2021 film by Noémie Merlant

Mi Iubita Mon Amour (Romanian and French for "my beloved") is a 2021 French romantic drama film directed by, co-written by, and starring Noémie Merlant.

==Plot==

Jeanne is on her bachelorette trip with friends in Romania. After their car gets stolen, they are taken in by the family of Nino, a Romani 17-year-old who finds a connection with Jeanne and joins them on their way to the beach.

==Cast==

- Gimi-Nicole Covaci as Nino
- Noémie Merlant as Jeanne
- Sanda Codreanu as Katia
- Clara Lama-Schmit as Lola
- Alexia Lefaix as Helena
- Kita Covaci as Nino's Mother
- Jean Covaci as Nino's Father
- Giani Covaci as Nino's Brother
- Wallerand Denormandie as Victor, Jeanne's fiancé

Covaci's real-life family played his character's family.

==Production==

Mi Iubita Mon Amour was Noémie Merlant's feature film directorial debut.
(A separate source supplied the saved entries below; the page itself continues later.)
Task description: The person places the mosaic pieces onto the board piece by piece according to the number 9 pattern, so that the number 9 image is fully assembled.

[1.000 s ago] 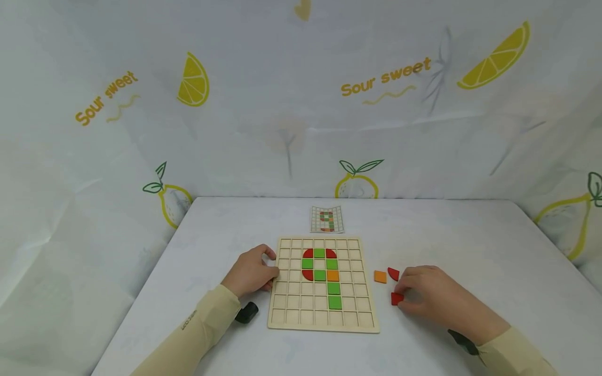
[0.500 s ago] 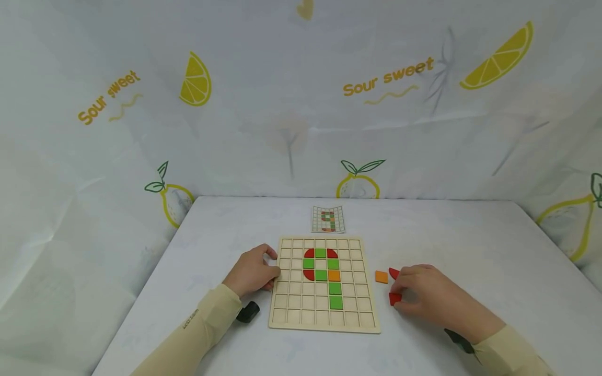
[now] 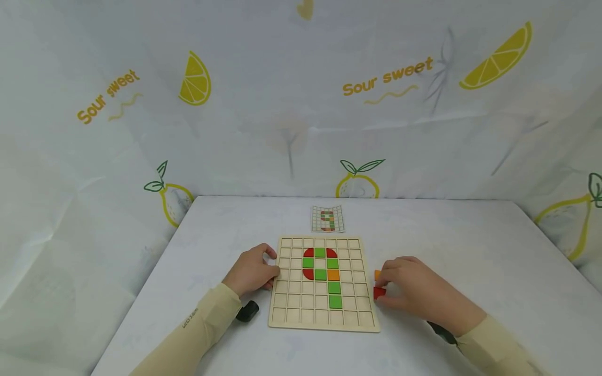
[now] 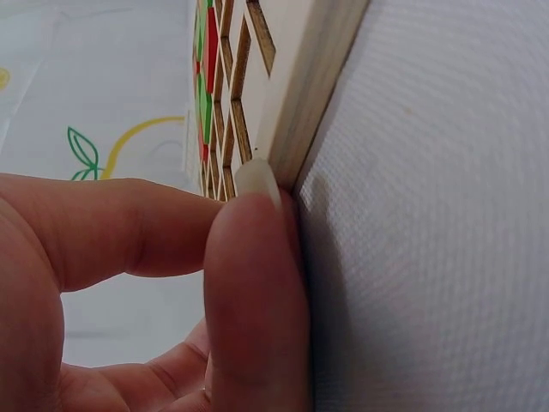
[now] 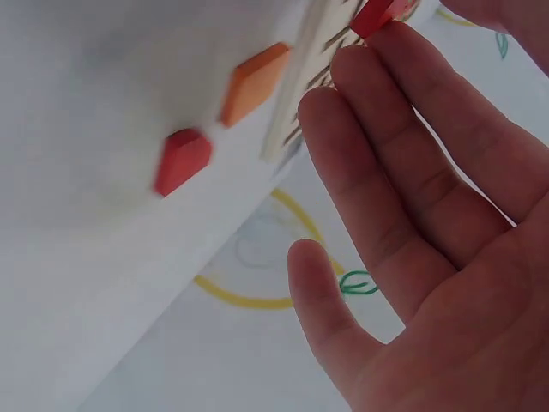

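Observation:
A pale wooden grid board (image 3: 301, 303) lies flat in the head view. Green, red and orange tiles fill some of its cells in a 9-like figure. My left hand (image 3: 251, 271) holds the board's left edge; in the left wrist view the thumb (image 4: 257, 283) touches the rim, with the index finger beside it. Just off the board's right edge, my right hand (image 3: 418, 292) pinches a red tile (image 3: 379, 293) between thumb and fingers. That tile (image 5: 375, 15) shows at the fingertips in the right wrist view, with the other fingers extended.
An orange tile (image 3: 377, 274), partly covered by my right hand, lies right of the board. Near it, a loose red tile (image 5: 183, 160) shows in the right wrist view. A printed pattern card (image 3: 327, 219) sits behind the board. A lemon-print cloth (image 3: 263, 136) hangs behind the table.
My right hand has moved left with the red tile, from beside the loose tiles to near the board's right edge. The left hand has stayed at the board.

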The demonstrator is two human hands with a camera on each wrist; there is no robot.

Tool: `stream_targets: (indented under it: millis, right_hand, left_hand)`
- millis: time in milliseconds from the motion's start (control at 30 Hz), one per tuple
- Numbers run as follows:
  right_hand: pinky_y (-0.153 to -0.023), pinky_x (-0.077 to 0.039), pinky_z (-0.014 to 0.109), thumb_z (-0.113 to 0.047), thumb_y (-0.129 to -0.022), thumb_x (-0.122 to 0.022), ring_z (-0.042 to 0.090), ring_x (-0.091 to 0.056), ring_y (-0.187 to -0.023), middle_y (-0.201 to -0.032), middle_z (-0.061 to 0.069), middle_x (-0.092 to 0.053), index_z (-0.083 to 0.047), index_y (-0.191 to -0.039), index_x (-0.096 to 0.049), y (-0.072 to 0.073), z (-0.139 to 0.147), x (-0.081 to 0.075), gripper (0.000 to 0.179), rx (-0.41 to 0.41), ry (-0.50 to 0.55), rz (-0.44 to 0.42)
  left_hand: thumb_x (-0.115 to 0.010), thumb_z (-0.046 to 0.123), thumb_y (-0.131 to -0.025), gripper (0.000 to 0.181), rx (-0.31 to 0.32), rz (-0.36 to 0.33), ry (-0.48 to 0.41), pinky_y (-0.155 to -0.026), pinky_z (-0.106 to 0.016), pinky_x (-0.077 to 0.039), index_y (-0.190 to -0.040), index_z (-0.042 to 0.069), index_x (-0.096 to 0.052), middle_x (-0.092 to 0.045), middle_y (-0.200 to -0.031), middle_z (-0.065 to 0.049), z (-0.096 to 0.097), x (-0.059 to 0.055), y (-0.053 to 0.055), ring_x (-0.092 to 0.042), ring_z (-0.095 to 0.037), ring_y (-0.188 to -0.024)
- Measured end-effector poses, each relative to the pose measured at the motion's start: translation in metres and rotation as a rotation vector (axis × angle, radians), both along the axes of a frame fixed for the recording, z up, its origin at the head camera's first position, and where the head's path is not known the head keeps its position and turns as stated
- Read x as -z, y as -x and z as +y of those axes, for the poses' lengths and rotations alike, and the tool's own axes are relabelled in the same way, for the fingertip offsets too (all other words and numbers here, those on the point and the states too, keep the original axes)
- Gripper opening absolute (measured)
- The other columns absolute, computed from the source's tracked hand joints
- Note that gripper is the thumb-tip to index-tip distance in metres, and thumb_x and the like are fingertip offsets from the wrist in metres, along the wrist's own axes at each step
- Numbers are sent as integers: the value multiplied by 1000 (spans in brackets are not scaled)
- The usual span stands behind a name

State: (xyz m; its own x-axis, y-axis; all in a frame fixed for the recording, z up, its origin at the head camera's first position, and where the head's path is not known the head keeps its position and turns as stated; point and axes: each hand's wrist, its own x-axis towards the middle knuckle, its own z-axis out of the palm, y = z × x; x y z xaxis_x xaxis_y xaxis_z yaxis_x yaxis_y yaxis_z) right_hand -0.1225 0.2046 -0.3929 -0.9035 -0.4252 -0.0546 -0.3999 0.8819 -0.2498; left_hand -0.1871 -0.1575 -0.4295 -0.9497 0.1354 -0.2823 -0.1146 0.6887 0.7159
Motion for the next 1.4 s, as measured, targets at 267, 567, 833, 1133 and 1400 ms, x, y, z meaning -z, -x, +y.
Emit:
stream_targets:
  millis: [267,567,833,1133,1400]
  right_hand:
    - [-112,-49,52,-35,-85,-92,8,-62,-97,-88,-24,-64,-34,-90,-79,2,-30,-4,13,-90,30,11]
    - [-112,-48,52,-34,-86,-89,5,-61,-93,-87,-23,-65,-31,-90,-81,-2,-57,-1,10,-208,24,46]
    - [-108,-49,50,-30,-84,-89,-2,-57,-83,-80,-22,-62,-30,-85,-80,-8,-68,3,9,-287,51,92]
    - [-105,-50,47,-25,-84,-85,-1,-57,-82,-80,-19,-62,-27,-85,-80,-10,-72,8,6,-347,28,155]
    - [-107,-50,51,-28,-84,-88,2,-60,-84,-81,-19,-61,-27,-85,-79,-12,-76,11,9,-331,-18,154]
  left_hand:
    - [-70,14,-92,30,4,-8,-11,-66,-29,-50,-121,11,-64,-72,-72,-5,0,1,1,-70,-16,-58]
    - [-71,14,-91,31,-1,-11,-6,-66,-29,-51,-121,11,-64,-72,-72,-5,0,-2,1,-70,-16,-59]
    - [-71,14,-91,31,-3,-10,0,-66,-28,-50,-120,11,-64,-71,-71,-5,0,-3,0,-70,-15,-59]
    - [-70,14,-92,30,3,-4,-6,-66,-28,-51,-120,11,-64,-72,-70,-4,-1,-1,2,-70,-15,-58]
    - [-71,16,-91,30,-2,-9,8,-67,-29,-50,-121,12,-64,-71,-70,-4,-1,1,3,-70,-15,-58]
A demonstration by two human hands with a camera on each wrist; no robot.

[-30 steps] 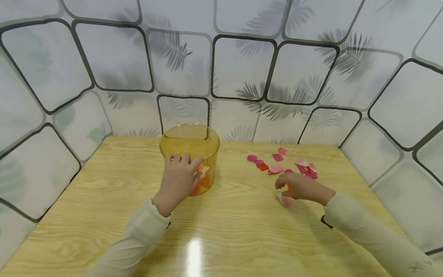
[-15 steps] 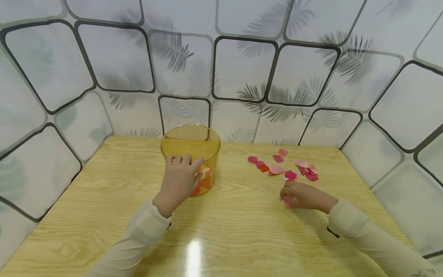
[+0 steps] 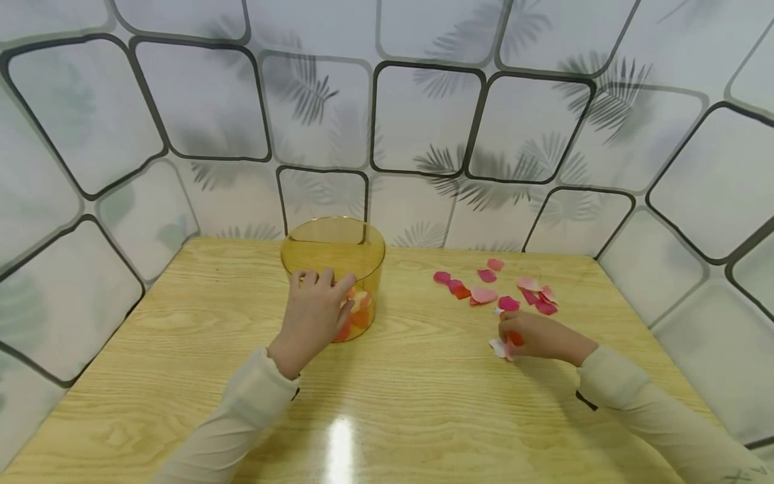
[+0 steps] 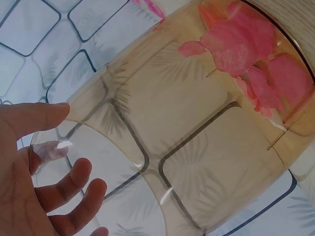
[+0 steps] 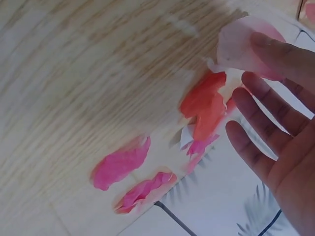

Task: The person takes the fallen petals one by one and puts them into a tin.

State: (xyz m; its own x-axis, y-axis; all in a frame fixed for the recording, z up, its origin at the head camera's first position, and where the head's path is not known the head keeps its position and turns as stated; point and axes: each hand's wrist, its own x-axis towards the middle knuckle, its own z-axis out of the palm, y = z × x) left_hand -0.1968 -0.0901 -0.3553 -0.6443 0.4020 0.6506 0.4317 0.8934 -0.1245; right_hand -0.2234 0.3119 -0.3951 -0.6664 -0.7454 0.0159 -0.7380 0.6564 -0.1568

The film came about on the "spur of the moment" during a visit to Romania by Merlant, Gimi-Nicolae Covaci, and other cast members—Merlant's close friends—in the summer of 2020. It was co-written by Merlant and Covaci, who had previously appeared in Merlant's short film Shakira (2019). A small crew worked on the low-budget shoot over two weeks. Merlant said that the script "left room" for improvisation.

==Release==

Mi Iubita Mon Amour premiered on 13 July 2021 in Special Screenings at the Cannes Film Festival.

==Critical reception==

On Rotten Tomatoes, the film has an approval rating of 57% based on seven reviews. The Guardian critic Peter Bradshaw described the film's dialogue scenes as "very watchable", but thought the ending was unsatisfying. A critic for Screen Daily credited the film for its "sure-footed handling of tangled emotional issues", though an IndieWire editor found Merlant "unwilling to grapple with the uncomfortable questions her story asks" regarding the relationship of Nino and Jeanne.